The respiratory disease is a disease that causes chronic inflammation in the airways, bronchi, and lungs accompanied by cough, phlegm, dyspnea and fever, and preferably, the respiratory disease is respiratory inflammatory lung disease, asthma, chronic obstructive It is selected from the group consisting of lung disease, allergic rhinitis, cough, bronchitis, sore throat, otitis media, tonsillitis, sinusitis, pneumonia, pulmonary fibrosis, and laryngitis, but is not particularly limited thereto.

The pharmaceutical composition may be formulated in a suitable form together with a generally used pharmaceutically acceptable carrier. "Pharmacologically acceptable" refers to a composition that is physiologically acceptable and, when administered to a human, does not usually cause allergic reactions or similar reactions such as gastrointestinal disorders, dizziness, and the like. In addition, the compositions may be formulated and used in the form of oral dosage forms such as powders, granules, tablets, capsules, suspensions, emulsions, syrups, aerosols, etc., external preparations, suppositories, and sterile injectable solutions, respectively, according to a conventional method.

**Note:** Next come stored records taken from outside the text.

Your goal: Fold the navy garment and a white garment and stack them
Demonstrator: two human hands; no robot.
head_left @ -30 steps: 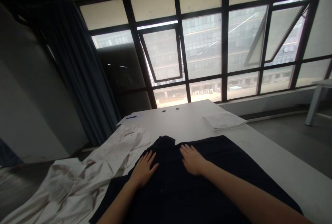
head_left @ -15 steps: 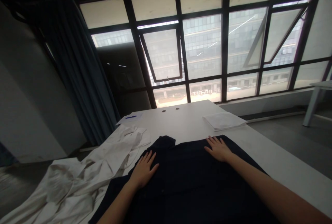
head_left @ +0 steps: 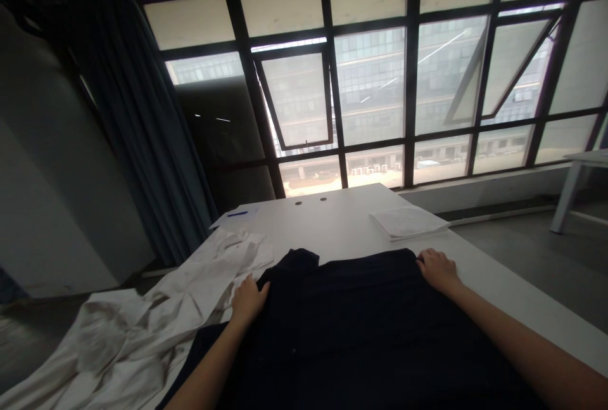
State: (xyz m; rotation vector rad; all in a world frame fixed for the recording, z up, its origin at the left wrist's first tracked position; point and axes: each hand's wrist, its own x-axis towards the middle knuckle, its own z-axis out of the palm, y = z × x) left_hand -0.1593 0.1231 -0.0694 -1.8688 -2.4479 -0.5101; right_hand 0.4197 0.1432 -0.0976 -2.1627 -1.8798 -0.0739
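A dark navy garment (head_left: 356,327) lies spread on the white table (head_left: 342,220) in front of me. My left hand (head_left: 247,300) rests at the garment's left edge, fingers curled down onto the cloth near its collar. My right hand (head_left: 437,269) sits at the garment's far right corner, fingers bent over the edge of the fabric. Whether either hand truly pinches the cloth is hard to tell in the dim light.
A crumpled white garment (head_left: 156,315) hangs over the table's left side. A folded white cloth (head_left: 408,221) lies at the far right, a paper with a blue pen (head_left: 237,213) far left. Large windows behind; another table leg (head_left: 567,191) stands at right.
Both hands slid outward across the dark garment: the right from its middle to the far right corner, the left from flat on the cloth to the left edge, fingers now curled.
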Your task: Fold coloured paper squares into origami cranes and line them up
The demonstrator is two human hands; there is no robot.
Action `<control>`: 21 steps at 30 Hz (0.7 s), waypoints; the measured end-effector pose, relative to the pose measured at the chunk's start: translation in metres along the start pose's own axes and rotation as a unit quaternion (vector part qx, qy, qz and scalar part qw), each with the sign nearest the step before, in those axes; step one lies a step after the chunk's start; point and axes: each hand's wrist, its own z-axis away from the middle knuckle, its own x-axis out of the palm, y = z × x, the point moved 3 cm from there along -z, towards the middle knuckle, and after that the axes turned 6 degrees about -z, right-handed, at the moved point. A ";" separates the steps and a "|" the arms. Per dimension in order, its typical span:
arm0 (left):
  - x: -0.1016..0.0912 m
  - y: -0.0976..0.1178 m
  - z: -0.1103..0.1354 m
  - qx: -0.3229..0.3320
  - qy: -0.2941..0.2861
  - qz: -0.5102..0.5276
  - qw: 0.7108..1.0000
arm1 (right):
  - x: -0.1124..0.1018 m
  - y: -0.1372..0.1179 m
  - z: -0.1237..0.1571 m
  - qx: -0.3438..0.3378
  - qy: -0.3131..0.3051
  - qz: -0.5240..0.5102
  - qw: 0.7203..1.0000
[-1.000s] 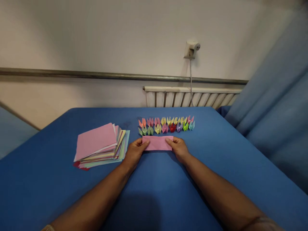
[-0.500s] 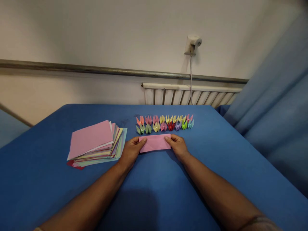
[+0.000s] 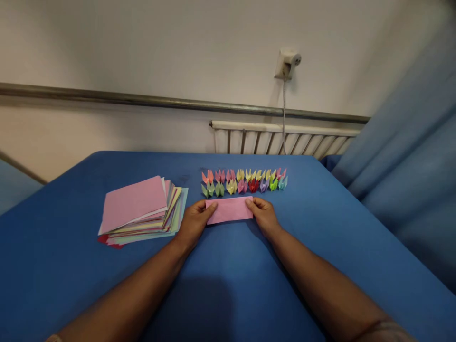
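Note:
A pink strip of folded paper [image 3: 230,210] is stretched between my two hands over the blue table. My left hand [image 3: 195,218] pinches its left end, thumb on top and fingers behind. The right end is gripped the same way by my right hand [image 3: 263,213]. Just beyond the paper stand small origami cranes [image 3: 253,186] in two rows, in pink, yellow, green, red, purple and blue. To the left of my left hand lies a stack of coloured paper sheets [image 3: 135,204] with a pink sheet on top.
The blue-covered table [image 3: 285,294] reaches back to the wall. Behind it are a white radiator [image 3: 263,127], a metal rail [image 3: 160,100] and a wall socket [image 3: 286,64] with a plugged-in cable. A blue curtain [image 3: 402,156] hangs along the right side.
Almost nothing differs. Both hands keep hold of the pink paper in the same place, and the camera view has shifted slightly.

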 end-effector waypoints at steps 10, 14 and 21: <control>0.002 -0.001 0.001 0.006 -0.004 0.016 1.000 | -0.001 -0.001 0.002 0.003 0.001 0.000 1.000; 0.000 -0.002 0.000 0.010 0.002 0.008 1.000 | -0.001 -0.002 0.003 0.008 -0.007 0.003 1.000; -0.002 0.000 -0.003 0.026 0.020 -0.049 0.998 | 0.000 -0.003 0.003 0.009 -0.007 0.031 0.999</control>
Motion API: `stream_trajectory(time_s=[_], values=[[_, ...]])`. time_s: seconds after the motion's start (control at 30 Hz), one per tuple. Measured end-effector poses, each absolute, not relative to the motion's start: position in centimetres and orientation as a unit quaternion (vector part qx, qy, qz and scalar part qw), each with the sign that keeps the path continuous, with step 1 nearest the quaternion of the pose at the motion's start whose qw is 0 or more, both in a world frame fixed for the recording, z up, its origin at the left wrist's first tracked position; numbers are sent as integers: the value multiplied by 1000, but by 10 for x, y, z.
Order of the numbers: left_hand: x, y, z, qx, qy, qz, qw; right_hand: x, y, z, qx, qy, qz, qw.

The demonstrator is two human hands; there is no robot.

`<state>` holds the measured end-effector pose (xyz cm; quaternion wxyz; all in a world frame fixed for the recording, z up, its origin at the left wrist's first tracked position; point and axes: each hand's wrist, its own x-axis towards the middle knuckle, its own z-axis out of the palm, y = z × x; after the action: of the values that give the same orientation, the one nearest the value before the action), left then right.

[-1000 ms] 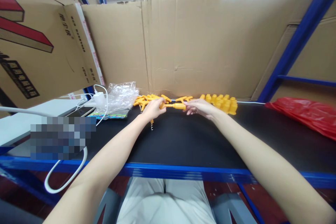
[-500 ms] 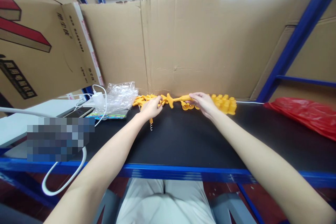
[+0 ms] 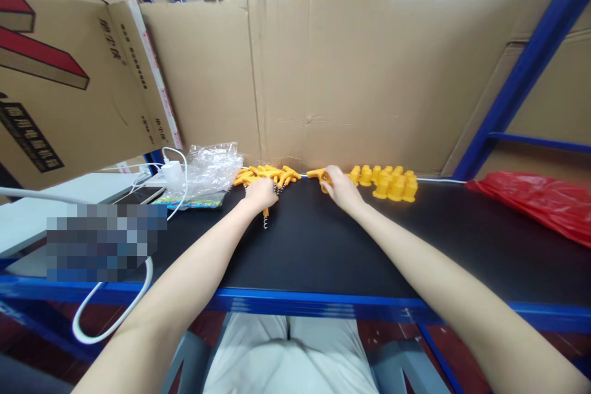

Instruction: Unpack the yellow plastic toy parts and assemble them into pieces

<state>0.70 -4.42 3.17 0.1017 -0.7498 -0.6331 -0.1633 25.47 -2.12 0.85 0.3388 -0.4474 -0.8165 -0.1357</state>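
Observation:
Curled over the front of a pile of orange-yellow corkscrew handles (image 3: 287, 176) is my left hand (image 3: 261, 194). Its fingers are closed and mostly hidden behind its back, so what they hold cannot be made out. Metal spirals show beside it, and one loose corkscrew (image 3: 265, 217) lies in front. My right hand (image 3: 342, 189) is closed around a yellow bell-shaped piece (image 3: 325, 178), its fingertips partly covered. Another yellow piece (image 3: 314, 172) points left from just behind those fingers. Several yellow bell-shaped cups (image 3: 395, 186) stand in rows to the right.
Clear plastic bags (image 3: 213, 166) and a white charger (image 3: 172, 173) with cables lie left of the pile. A red plastic bag (image 3: 535, 200) rests at the right. Cardboard (image 3: 360, 74) walls the back of the black tabletop (image 3: 314, 252), which has a blue front rail (image 3: 332, 303).
The T-handled yellow piece that stretched between my hands has left that spot. My right hand has shifted left and slightly down, uncovering more cups. My left hand has lowered and its fingers have curled in.

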Motion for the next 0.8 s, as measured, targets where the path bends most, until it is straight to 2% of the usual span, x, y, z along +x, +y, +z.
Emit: stream_trajectory(time_s=[0.13,0.23,0.4,0.57,0.8], values=[[11,-48,34,-751,-640,-147,68,249,-22,3,-462,-831,-207,230],[12,-49,34,-751,-640,-154,51,246,-24,2,-457,-830,-252,198],[8,-46,33,-750,-636,-175,49,245,-27,1,-429,-849,-244,189],[9,-43,33,-751,-635,-179,29,247,-31,6,-434,-844,-228,216],[10,-50,40,-790,-608,-78,-8,282,-29,28,-590,-741,-196,253]])
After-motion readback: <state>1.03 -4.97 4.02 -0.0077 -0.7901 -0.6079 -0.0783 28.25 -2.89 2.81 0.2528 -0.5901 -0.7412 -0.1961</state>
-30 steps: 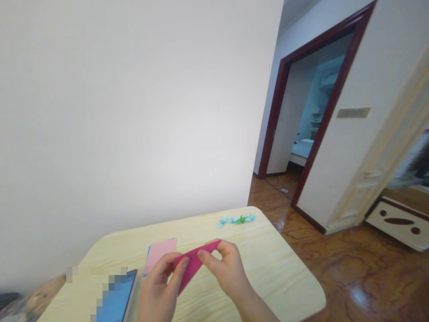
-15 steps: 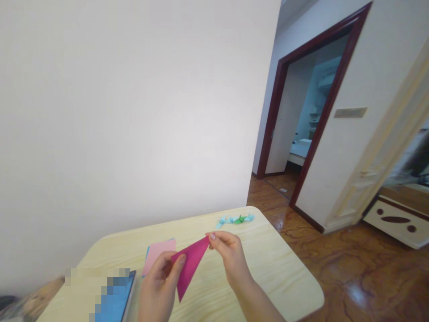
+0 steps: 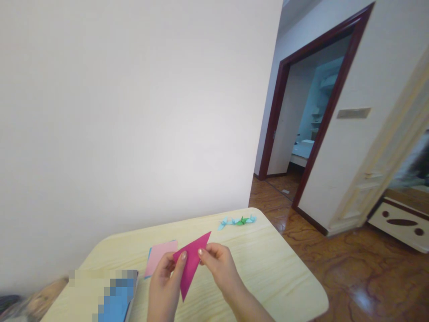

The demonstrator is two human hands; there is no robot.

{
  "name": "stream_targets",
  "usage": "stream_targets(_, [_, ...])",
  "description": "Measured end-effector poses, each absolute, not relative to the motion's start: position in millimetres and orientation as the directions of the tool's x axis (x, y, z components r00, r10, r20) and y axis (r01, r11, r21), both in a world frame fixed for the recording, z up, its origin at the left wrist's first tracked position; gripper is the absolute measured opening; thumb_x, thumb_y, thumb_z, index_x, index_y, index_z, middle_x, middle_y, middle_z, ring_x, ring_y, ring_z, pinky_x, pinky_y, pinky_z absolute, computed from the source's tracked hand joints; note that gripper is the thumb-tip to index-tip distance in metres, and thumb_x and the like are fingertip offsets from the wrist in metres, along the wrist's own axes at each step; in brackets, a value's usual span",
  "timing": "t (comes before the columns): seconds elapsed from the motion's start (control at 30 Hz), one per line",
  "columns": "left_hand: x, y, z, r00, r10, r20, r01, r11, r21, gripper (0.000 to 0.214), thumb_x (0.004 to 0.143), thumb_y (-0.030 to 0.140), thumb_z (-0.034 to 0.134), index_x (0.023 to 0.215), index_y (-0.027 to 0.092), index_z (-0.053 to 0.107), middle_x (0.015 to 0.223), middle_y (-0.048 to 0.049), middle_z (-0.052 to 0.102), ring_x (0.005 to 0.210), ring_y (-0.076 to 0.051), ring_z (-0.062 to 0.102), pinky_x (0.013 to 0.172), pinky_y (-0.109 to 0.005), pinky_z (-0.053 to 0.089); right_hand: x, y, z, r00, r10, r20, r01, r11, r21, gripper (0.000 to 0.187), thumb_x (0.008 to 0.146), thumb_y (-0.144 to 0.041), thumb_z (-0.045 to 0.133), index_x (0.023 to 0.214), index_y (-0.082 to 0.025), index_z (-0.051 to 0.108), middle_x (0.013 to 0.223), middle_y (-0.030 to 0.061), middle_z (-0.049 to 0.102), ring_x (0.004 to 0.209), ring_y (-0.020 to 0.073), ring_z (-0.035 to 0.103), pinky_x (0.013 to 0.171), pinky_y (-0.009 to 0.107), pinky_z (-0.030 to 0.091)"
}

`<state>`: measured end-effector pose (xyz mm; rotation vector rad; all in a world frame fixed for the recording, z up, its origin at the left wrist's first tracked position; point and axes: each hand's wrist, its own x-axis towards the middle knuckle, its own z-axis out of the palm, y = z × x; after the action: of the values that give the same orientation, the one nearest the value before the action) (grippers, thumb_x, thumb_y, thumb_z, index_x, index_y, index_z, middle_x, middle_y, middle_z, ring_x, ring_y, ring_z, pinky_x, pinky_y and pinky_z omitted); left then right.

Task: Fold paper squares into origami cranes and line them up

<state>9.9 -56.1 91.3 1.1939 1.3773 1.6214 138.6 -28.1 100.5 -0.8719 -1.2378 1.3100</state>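
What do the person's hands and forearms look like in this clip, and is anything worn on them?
The left hand and right hand are bare, with no gloves, rings or bracelets visible. The right forearm shows no sleeve or watch before it leaves the frame.

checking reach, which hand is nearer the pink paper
Left. The left hand is by the near edge of the pink paper; the right hand is farther, past the magenta triangle.
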Motion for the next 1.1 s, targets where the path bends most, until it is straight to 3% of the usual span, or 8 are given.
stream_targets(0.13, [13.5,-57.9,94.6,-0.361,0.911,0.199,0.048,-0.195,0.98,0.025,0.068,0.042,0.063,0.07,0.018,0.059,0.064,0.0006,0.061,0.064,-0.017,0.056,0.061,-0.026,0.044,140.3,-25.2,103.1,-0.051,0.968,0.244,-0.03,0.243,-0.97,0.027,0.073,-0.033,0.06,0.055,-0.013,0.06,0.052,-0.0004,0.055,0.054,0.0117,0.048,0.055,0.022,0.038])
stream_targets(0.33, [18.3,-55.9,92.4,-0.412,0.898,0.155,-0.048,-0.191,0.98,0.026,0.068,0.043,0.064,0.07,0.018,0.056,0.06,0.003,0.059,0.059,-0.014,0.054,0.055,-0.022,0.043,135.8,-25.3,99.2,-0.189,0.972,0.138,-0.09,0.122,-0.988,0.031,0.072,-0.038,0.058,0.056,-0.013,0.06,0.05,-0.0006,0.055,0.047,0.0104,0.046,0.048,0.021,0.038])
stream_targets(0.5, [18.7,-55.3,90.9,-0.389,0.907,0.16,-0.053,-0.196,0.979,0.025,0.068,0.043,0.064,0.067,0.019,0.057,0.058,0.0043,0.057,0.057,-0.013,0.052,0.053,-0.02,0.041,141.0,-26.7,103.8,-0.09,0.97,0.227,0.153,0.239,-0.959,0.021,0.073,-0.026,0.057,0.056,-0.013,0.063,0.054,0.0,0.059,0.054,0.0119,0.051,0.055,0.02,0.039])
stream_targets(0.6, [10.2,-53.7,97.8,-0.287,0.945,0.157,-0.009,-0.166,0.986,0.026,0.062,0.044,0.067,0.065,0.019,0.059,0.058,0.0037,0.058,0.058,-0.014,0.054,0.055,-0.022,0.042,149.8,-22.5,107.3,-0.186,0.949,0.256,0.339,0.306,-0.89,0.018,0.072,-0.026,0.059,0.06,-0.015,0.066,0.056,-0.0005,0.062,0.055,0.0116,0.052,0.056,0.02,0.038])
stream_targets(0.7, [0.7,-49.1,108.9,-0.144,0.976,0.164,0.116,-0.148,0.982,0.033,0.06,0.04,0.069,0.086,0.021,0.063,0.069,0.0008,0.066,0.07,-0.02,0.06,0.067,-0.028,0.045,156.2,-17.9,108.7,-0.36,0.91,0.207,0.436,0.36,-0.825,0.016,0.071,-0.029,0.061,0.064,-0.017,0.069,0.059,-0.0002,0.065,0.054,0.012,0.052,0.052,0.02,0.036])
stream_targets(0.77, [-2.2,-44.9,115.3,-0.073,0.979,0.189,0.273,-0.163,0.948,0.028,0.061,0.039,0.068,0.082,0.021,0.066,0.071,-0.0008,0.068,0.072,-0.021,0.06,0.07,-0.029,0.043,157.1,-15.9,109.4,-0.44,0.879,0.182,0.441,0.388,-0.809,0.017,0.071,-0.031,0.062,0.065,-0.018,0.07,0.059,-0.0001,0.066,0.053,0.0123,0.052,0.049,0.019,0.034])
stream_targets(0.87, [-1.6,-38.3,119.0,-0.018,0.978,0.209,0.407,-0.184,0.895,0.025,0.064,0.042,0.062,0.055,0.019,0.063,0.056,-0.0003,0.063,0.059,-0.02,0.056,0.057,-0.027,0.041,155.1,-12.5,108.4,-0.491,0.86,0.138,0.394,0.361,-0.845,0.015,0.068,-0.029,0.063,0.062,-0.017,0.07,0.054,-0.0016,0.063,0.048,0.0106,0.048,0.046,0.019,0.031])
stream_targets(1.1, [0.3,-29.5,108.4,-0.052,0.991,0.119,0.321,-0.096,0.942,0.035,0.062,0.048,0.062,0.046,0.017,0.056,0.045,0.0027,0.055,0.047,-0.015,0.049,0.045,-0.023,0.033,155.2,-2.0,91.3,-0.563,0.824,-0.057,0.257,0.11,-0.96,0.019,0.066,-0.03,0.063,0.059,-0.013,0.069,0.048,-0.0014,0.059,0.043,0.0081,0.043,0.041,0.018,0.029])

Carriers, excipients and diluents that may be included in the composition include lactose, dextrose, sucrose, sorbitol, mannitol, xylitol, erythritol, maltitol, starch, gum arabic, alginate, gelatin, calcium phosphate, calcium silicate, cellulose, methyl Cellulose, microcrystalline cellulose, polyvinyl pyrrolidone, water, methyl paraoxybenzoate, propyl paraoxybenzoate, talc, magnesium stearate, and mineral oil may be included, but are not limited thereto. In the case of formulation, it is prepared using diluents or excipients such as generally used fillers, stabilizers, binders, disintegrants, and surfactants. Solid preparations for oral administration include tablets, pills, powders, granules, capsules, and the like, and these solid preparations are at least one excipient, such as starch, microcrystalline cellulose, and sucrose in the ginsenoside mixture of the present invention. Alternatively, it is prepared by mixing lactose, low-substituted hydroxypropyl cellulose, hypromellose, and the like. In addition to simple excipients, lubricants such as magnesium stearate and talc are also used. Liquid preparations for oral use include suspensions, liquid solutions, emulsions, syrups, etc. In addition to water and liquid paraffin, which are commonly used simple diluents, various excipients such as humectants, sweeteners, fragrances, and preservatives may be included. . Preparations for parenteral administration include sterilized aqueous solutions, non-aqueous solutions, suspensions, emulsions, lyophilized preparations, and suppositories. Propylene glycol, polyethylene glycol, vegetable oils such as olive oil, injectable esters such as ethyl oleate, etc. may be used as the non-aqueous solvent and suspension. As a base for suppositories, witepsol, macrogol, tween 61, cacao butter, laurin, glycerol, gelatin, and the like may be used. To formulate a formulation for parenteral administration, the ginsenoside mixture or a pharmaceutically acceptable salt thereof is sterilized and/or an adjuvant such as a preservative, a stabilizer, a hydrating agent or an emulsification accelerator, a salt for controlling the osmotic pressure and/or a buffer, And other therapeutically useful substances are mixed in water to prepare a solution or suspension, which can be prepared in ampoules or vials unit dosage form.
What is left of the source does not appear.